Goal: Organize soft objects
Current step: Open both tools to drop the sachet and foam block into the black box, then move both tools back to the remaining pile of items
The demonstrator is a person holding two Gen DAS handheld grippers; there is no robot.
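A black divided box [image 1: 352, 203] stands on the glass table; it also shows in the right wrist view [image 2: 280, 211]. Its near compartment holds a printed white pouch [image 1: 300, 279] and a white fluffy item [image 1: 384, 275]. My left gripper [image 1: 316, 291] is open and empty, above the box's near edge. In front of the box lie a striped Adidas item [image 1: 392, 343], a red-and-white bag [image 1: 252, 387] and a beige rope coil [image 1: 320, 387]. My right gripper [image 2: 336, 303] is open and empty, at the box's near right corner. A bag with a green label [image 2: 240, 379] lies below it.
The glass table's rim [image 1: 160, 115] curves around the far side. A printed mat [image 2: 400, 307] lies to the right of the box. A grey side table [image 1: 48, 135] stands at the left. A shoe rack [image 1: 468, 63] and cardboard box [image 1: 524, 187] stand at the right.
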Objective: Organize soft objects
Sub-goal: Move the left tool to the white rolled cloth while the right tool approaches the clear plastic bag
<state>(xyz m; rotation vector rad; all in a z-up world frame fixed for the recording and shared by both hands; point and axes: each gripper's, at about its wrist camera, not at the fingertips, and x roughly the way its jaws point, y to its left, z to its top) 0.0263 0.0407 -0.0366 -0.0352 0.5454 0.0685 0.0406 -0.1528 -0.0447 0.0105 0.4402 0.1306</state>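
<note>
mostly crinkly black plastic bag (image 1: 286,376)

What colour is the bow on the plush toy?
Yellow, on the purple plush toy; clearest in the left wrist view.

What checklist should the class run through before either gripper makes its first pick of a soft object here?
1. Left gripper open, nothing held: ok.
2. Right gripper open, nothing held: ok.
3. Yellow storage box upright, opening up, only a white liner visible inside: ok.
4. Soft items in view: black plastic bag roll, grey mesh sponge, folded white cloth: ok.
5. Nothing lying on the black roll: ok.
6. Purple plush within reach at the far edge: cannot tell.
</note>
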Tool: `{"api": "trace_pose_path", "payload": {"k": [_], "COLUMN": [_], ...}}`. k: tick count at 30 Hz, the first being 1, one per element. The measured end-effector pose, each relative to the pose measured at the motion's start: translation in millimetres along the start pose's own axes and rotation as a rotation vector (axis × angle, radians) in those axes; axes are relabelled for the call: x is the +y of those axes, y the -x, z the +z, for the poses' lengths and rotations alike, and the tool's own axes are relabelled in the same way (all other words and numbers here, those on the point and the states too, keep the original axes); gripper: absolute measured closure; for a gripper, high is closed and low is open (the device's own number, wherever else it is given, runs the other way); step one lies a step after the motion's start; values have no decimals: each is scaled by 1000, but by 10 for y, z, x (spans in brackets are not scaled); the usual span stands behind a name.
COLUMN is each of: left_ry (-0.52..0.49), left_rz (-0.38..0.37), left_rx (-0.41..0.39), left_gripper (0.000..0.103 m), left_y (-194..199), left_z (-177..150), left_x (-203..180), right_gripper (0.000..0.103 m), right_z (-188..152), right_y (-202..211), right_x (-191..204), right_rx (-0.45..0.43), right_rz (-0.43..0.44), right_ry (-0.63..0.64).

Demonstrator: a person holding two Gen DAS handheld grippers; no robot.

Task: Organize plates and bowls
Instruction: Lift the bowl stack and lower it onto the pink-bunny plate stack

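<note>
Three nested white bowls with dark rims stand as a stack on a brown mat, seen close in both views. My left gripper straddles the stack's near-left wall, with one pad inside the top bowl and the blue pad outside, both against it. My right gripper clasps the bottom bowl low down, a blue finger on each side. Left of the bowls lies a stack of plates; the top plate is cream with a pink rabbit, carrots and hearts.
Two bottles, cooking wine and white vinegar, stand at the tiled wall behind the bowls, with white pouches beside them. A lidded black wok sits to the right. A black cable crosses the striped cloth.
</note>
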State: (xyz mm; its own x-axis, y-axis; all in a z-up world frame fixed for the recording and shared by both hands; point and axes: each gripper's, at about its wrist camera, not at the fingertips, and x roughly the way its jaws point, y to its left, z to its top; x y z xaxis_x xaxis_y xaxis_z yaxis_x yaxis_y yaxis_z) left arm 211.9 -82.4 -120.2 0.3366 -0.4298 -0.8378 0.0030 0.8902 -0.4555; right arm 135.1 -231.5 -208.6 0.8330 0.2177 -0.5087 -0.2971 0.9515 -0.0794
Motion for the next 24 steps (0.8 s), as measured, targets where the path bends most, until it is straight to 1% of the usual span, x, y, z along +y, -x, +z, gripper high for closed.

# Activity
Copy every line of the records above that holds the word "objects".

# Expected answer
Goal: Organize soft objects
Objective: Organize soft objects

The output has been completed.